Of course, cancer is complex and multifactorial. There are known occupational carcinogens, most notably cigarette smoking. Among the 250 known harmful chemicals in tobacco smoke, for instance, at least 69 have been found to cause cancer. Lebanon is a champion in terms of its cigarette consumption rate, which is the highest in the Middle East and North Africa

The link between air and water pollution and cancer is nowadays also well established. In 2013, the International Agency for Research on Cancer confirmed that outdoor air pollution caused lung cancer. A more recent study has found air pollution to cause a wide range of other cancers, including breast, liver, and pancreatic cancer. As for water pollution, contaminants of concern including arsenic, asbestos, radon, fertilizer by-products like nitrate, and hazardous waste, have long been known to be causally linked to various cancers. 

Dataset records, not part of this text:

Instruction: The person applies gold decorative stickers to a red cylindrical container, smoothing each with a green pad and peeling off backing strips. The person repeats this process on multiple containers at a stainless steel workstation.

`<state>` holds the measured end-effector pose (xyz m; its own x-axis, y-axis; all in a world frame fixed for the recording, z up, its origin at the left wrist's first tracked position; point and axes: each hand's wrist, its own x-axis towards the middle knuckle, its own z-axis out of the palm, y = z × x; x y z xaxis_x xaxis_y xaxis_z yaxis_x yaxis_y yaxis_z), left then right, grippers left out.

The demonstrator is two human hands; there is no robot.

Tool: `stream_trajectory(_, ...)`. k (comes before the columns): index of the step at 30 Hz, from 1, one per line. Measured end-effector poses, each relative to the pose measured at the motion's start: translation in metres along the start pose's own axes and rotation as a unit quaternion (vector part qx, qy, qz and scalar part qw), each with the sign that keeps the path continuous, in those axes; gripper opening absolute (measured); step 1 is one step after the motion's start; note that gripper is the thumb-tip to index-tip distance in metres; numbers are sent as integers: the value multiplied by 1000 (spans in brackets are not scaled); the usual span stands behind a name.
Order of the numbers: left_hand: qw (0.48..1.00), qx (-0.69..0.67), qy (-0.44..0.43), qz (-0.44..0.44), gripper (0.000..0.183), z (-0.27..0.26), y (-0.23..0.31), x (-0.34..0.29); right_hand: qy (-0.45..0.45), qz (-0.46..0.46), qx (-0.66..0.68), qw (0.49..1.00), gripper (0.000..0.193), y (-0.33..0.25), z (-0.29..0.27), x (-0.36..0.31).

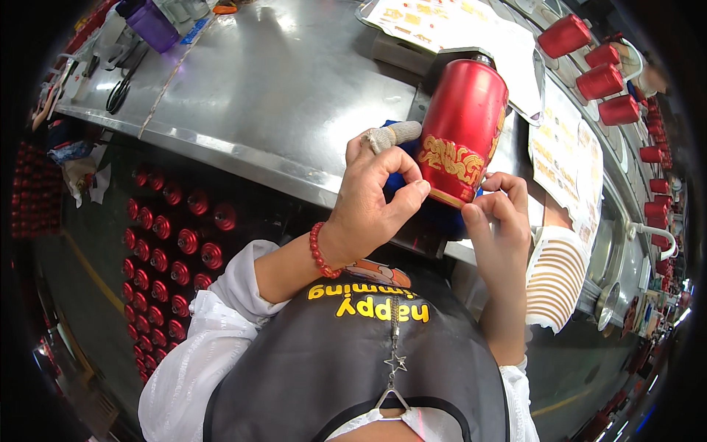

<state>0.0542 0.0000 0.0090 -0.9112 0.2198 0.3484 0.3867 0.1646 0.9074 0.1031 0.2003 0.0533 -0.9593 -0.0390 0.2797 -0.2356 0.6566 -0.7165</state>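
Observation:
A glossy red bottle (467, 110) with a gold dragon pattern lies tilted in a holder at the table's front edge, its narrow neck pointing away from me. At the near left of its base, my left hand (375, 184) is closed, thumb and forefinger pinched together. Cloth finger covers (394, 135) sit on fingers of that hand, and one reaches the bottle's left side. My right hand (504, 221) is closed at the lower right edge of the bottle, thumb and curled fingers close together. Whatever either pinch holds is too small to make out. Something blue (442, 218) shows beneath the bottle.
Sheets of gold-printed decals (567, 155) lie right of the bottle, with a striped sheet (557, 276) hanging beside them. Red bottles (600, 79) stand along a line at the right. Many more (188, 241) fill the floor at left. Scissors (121, 90) and a purple cup (151, 26) rest on the metal table.

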Motion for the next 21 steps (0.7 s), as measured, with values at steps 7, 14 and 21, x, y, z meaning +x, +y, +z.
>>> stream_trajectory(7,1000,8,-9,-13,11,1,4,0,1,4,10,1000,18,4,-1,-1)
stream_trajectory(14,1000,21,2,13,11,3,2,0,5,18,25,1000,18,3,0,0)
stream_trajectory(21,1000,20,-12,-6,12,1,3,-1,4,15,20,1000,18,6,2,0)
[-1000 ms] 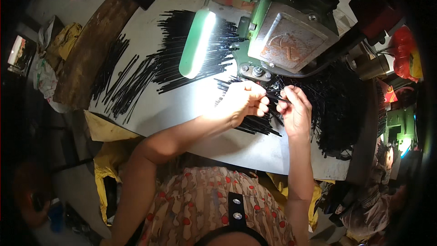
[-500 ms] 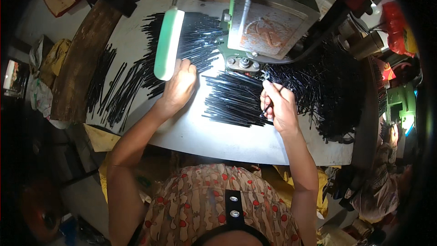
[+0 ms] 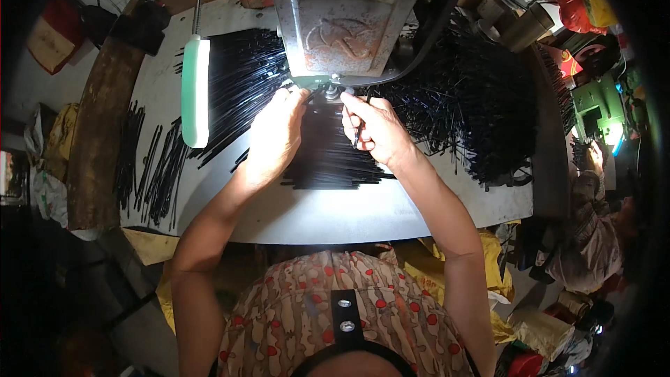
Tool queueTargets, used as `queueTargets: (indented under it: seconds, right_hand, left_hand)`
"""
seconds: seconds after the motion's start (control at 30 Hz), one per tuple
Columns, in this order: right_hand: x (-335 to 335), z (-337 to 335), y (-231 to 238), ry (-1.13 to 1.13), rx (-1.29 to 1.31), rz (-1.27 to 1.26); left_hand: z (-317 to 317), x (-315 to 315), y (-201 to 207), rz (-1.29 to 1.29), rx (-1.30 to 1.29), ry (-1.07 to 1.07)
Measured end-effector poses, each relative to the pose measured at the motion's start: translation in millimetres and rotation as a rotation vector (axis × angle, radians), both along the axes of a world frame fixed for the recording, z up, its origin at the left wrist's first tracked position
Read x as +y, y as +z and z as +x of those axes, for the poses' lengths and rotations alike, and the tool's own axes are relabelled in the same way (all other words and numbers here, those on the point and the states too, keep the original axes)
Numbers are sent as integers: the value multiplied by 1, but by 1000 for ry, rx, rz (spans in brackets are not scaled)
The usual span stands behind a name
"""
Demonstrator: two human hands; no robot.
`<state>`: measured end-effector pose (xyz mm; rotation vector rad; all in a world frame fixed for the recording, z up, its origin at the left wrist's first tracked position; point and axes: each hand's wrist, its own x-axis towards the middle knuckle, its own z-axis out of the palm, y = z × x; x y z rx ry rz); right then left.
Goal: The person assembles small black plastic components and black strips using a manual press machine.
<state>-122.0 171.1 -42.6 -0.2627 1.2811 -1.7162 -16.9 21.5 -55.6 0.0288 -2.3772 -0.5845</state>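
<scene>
Both of my hands are raised to the base of a metal machine head (image 3: 340, 28), one on either side of its small bolt-like fitting (image 3: 332, 91). My left hand (image 3: 276, 132) is closed, fingertips pinched just left of the fitting; what they grip is hidden. My right hand (image 3: 380, 131) is curled around a thin black rod (image 3: 358, 134), whose end sticks out below the fingers. Its thumb and forefinger pinch close to the fitting's right side. Beneath and between the hands lies a bundle of thin black rods (image 3: 331, 157) on the white tabletop (image 3: 335, 220).
A larger heap of black rods (image 3: 244, 91) spreads to the left, and a tangled dark pile (image 3: 481, 98) covers the right. A lit green lamp (image 3: 196, 94) hangs at left. A curved wooden piece (image 3: 101, 139) borders the table. Far right, another person's hand (image 3: 595, 156) is near a green machine (image 3: 597, 115).
My left hand has come from the left heap's edge to the machine fitting. My right hand has moved up and inward to it, keeping the rod. The whole view has shifted.
</scene>
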Motion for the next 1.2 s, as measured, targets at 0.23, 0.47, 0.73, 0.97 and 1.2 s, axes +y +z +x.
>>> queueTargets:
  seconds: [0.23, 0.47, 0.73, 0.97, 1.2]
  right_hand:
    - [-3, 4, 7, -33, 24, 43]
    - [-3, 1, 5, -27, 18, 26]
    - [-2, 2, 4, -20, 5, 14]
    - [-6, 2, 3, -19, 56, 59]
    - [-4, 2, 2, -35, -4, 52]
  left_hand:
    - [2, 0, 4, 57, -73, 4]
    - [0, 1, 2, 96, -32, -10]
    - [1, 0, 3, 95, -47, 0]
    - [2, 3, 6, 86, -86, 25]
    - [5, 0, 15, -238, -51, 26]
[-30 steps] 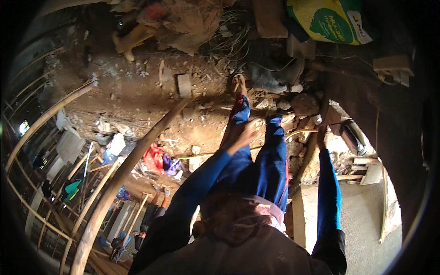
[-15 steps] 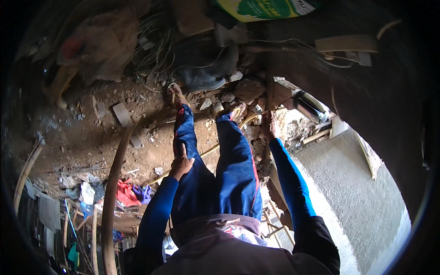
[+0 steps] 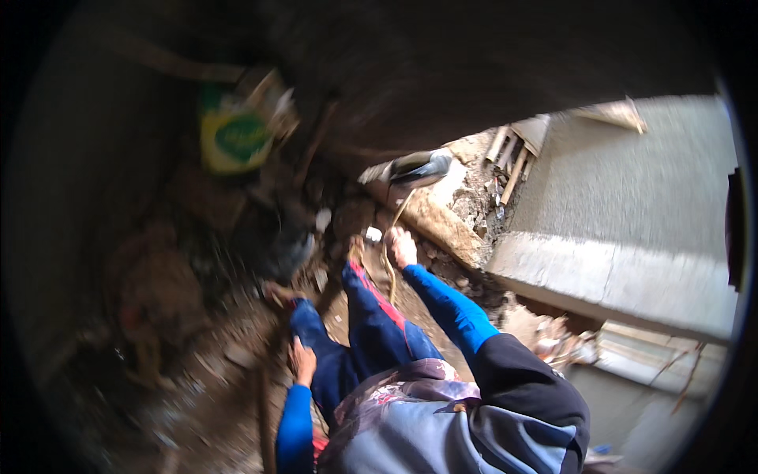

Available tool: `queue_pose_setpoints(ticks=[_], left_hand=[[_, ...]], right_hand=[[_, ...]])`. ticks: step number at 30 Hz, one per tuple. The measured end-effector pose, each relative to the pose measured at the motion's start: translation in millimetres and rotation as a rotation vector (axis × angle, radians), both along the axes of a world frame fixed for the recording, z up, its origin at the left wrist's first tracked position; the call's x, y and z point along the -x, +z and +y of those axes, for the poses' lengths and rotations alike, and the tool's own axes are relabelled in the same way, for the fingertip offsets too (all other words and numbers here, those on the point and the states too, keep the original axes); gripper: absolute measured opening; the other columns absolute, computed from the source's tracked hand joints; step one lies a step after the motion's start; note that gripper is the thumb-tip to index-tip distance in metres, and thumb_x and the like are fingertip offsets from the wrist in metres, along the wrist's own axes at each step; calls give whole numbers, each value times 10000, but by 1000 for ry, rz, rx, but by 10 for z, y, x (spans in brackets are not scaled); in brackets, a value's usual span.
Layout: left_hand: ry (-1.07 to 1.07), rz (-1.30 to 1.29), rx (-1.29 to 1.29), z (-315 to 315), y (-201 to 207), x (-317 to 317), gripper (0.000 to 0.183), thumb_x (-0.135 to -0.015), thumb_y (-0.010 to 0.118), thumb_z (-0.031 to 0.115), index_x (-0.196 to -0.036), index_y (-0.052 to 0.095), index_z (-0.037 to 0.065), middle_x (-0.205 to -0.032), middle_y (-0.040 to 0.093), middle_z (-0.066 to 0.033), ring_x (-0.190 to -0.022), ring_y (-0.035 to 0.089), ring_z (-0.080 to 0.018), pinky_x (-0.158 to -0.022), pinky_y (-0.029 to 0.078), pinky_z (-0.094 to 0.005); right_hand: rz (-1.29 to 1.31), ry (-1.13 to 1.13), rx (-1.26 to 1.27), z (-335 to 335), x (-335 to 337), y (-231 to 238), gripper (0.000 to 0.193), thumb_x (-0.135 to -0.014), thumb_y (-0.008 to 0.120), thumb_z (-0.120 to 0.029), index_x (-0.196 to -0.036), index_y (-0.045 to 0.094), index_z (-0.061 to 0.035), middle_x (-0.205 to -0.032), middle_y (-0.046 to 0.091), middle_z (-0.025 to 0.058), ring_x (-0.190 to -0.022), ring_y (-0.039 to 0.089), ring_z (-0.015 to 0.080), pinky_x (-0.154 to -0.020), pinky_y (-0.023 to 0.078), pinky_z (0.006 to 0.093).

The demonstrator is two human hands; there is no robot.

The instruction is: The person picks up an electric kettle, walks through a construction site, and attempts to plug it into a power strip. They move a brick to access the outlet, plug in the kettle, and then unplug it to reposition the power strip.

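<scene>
My left hand (image 3: 302, 362) rests on the leg of my dark blue trousers (image 3: 322, 347), its fingers laid along the cloth and nothing held. My right hand (image 3: 403, 246) reaches forward, low over the rubble. A thin yellowish hose (image 3: 388, 267) passes right beside its fingers; motion blur hides whether they touch it or curl round it. Just ahead of that hand lies a small white piece (image 3: 373, 234). Past it a dark, elongated object with a pale end (image 3: 418, 169), blurred, sits by a brown beam (image 3: 446, 229).
Concrete slab (image 3: 624, 182) with a pale edge extends on the right, with wood strips (image 3: 513, 175) beside it. At the upper left are a yellow-and-green bag (image 3: 235, 141) and a dark boot-like shape (image 3: 272, 245). A wooden pole (image 3: 266, 411) stands at lower left. Stones litter the dirt.
The view has swung round and blurred, bringing more of the slab in. My right hand, formerly at an upright wooden post, is now beside the hose. My left hand stays on the trouser leg.
</scene>
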State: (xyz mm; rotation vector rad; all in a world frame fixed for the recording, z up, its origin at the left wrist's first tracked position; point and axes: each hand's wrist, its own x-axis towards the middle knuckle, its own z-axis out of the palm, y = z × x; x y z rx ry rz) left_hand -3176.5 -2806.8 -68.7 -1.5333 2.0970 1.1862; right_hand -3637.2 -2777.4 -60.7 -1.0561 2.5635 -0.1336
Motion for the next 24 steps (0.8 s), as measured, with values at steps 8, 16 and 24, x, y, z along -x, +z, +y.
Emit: queue_pose_setpoints(ticks=[8, 16, 24], left_hand=[[-222, -16, -1, -1047, 748, 551, 390, -806, 619, 217, -1085, 705, -40, -1117, 694, -291, -1082, 653, -454, -968, 499, -488], [-428, -56, 44, -1784, 1440, 1506, 500, -856, 682, 331, -1228, 707, -2, -1223, 703, -238, -1185, 663, -364, -1033, 502, -419], [-479, 8, 3, -1711, 1741, 2402, 489, -899, 700, 277, -1298, 666, -4, -1176, 737, -179, -877, 754, -211, -820, 582, -325]], right_hand=[[-173, -361, 431, 181, 201, 3, 138, -943, 552, -175, -1004, 543, -51, -905, 638, 235, -909, 641, 453, -760, 511, 542], [-204, -470, 703, 153, 176, 368, 191, -968, 600, -222, -1067, 549, -67, -1009, 640, 222, -971, 647, 446, -789, 529, 548], [-285, -359, 848, 4, 266, 676, 155, -983, 596, -200, -1060, 549, -74, -959, 622, 211, -933, 634, 429, -801, 518, 521]])
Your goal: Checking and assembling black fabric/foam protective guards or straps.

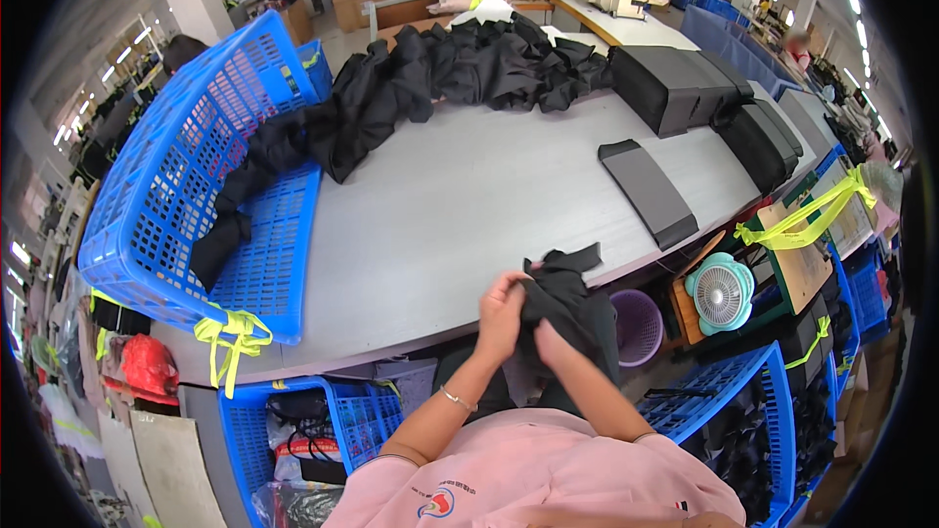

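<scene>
A crumpled piece of black cloth (567, 305) is gathered over my lap at the table's near edge, one corner reaching onto the tabletop. My left hand (502, 311) is closed, pinching the upper left edge of this cloth between fingers and thumb. Close beside it, my right hand (550, 340) goes in under the folds, so its fingers are hidden. On the grey table (440, 205), right of the hands, lies a flat grey panel with black ends (648, 193). Behind it stand stacks of similar grey and black pieces (675, 88).
A long heap of black cloth (469, 64) runs across the table's back into a tipped blue basket (176, 156) at the left. Blue crates (274, 411) flank my seat. At the right are a purple bin (638, 328), a turquoise fan (720, 291) and yellow ties (817, 215).
</scene>
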Action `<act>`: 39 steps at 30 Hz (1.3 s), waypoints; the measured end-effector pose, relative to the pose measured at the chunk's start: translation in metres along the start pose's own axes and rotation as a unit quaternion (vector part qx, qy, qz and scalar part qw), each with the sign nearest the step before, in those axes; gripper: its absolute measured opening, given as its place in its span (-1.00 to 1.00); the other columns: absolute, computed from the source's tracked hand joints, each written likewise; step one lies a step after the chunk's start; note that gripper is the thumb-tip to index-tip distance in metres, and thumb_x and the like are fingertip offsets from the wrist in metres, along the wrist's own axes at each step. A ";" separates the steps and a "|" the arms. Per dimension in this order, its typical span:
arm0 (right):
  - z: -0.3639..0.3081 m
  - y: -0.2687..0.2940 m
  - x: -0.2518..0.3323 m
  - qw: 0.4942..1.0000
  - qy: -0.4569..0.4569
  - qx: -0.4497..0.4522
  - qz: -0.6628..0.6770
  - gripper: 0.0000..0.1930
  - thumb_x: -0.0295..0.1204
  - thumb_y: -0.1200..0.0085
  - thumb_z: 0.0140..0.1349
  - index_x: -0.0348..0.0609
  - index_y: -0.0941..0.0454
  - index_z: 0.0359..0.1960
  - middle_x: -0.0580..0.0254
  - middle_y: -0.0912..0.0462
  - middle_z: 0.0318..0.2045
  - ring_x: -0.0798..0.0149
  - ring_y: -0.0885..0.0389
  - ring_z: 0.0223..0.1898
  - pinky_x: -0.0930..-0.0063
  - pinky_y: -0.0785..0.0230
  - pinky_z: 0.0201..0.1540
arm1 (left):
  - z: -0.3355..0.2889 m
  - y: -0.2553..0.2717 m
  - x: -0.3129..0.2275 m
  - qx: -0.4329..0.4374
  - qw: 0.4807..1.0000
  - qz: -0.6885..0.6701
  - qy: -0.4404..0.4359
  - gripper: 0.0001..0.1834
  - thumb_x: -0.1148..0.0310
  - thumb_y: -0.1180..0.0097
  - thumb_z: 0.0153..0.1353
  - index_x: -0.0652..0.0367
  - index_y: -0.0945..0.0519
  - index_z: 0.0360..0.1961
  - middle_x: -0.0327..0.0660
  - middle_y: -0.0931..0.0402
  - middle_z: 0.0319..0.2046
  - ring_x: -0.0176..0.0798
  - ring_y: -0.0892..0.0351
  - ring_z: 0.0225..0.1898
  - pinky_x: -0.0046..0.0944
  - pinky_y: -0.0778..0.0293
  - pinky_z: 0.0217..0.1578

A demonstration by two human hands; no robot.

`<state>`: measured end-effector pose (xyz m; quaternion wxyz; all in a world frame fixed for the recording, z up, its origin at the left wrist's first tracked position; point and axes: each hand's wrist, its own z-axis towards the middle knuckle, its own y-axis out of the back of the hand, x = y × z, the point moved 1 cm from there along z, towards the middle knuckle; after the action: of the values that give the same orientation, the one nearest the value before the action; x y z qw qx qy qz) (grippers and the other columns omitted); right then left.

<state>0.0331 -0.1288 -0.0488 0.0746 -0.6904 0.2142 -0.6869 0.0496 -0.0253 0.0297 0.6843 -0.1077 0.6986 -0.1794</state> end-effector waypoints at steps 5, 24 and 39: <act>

In Lebanon, there has been a marked rise in reported cancer incidence since the 1990s, the period that marks the reconstruction phase after the civil war period (1975-1990). At the same time, Lebanon has also seen a striking rise in the degradation of its environment. Jounieh, a coastal city a few kilometers away from Beirut, was listed among the global hotspots for nitrogen dioxide (a gaseous air pollutant produced by the burning of fossil fuel) from 1 June to 31 August 2018, with the main source emanating from transportation and electricity production plants of the rusty Zouk power factories as well as the many diesel generators located throughout the country (which have replaced the non-existent and failing power plants of the Electricité du Liban, the main electricity producer). Beirut is among the most polluted cities in the Middle East. Lebanon was ranked sixth this year (a jump from twelfth in 2018) in the Pollution Index for Country. It ranks well above China, a country of 1.4 billion people!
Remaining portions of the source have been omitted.